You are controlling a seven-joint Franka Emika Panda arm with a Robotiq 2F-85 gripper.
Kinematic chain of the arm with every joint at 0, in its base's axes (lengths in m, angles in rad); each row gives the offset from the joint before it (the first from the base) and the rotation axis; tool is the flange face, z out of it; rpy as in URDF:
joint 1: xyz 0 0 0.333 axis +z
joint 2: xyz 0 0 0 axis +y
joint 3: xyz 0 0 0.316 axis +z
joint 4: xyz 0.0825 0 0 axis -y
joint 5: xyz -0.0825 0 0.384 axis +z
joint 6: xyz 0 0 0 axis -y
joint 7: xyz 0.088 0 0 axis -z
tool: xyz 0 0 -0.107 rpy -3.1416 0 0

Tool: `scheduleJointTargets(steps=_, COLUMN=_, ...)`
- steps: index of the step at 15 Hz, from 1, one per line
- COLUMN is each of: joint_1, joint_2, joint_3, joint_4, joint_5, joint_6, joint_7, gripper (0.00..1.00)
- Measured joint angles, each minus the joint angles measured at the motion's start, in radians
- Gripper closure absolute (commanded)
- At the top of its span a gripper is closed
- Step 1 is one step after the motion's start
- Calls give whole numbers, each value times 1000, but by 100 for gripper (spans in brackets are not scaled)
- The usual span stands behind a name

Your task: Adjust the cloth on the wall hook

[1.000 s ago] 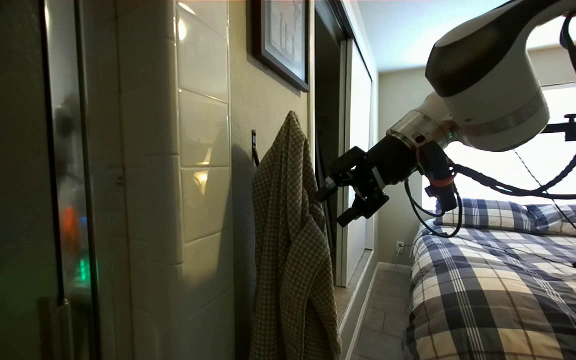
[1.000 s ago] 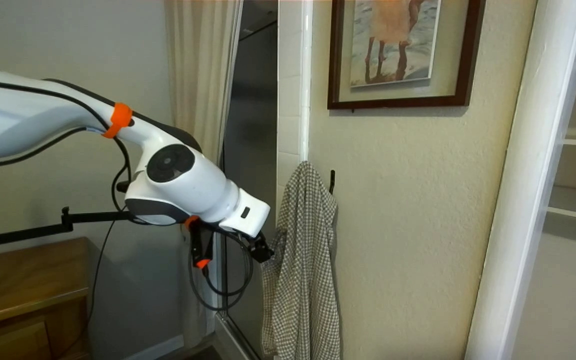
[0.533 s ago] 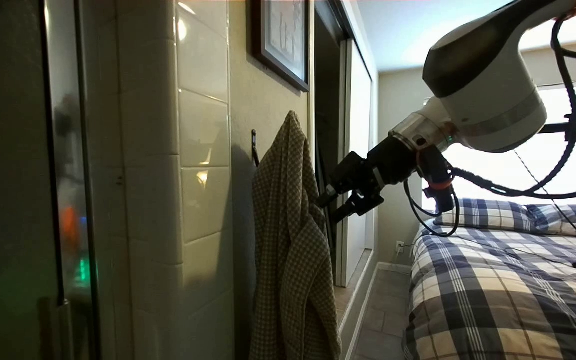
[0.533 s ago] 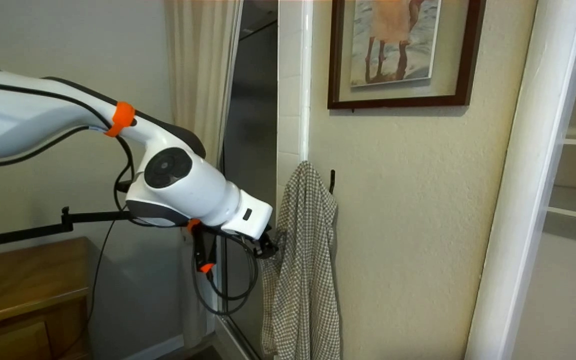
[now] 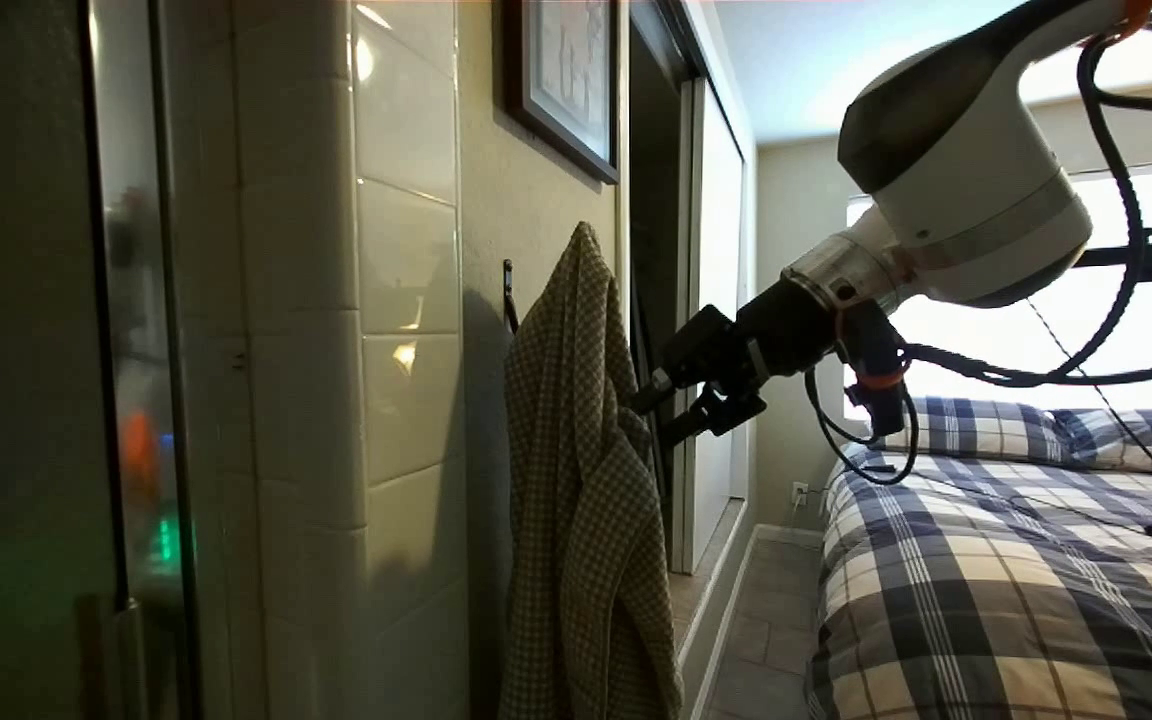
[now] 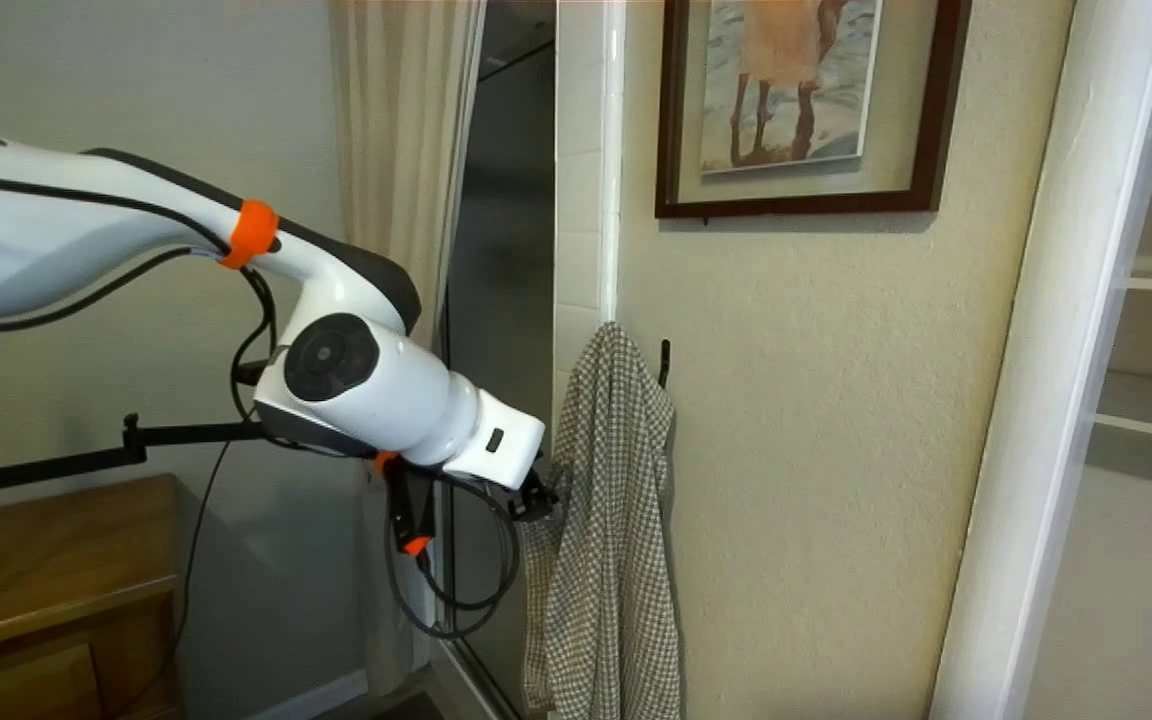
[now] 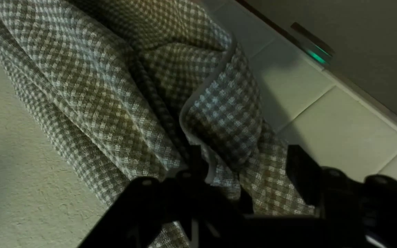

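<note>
End effector (image 7: pixel 245 153), jaws apart, faces the folds of the cloth (image 6: pixel 618 520), which hangs at the wall hook (image 6: pixel 665 362), attachment hidden. A shallow pinch could let the fabric slip; too strong a pull could unhook it.

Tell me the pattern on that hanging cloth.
The cloth has small checks in off-white and grey-brown, clearest in the wrist view.

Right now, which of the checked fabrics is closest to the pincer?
The finely checked grey-beige cloth hanging by the wall: the pincer is right by it, whereas the large-plaid bedding lies well away.
</note>
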Motion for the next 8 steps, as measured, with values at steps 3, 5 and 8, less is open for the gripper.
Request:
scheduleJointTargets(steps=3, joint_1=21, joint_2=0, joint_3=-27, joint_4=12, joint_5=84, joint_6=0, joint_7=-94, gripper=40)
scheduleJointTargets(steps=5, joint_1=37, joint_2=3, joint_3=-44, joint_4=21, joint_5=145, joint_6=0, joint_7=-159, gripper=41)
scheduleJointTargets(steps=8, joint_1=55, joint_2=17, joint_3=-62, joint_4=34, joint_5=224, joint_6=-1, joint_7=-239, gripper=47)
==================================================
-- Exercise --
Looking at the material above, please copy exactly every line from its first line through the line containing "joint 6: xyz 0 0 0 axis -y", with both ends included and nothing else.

-- Written answer --
You are controlling a seven-joint Franka Emika Panda arm with a Robotiq 2F-85 gripper.
Kinematic chain of the arm with every joint at 0, in its base's axes (lengths in m, angles in rad); each row gives the offset from the joint before it (the first from the base) and the rotation axis; tool is the flange face, z out of it; rpy as in URDF:
joint 1: xyz 0 0 0.333 axis +z
joint 2: xyz 0 0 0 axis +y
joint 3: xyz 0 0 0.316 axis +z
joint 4: xyz 0.0825 0 0 axis -y
joint 5: xyz -0.0825 0 0.384 axis +z
joint 6: xyz 0 0 0 axis -y

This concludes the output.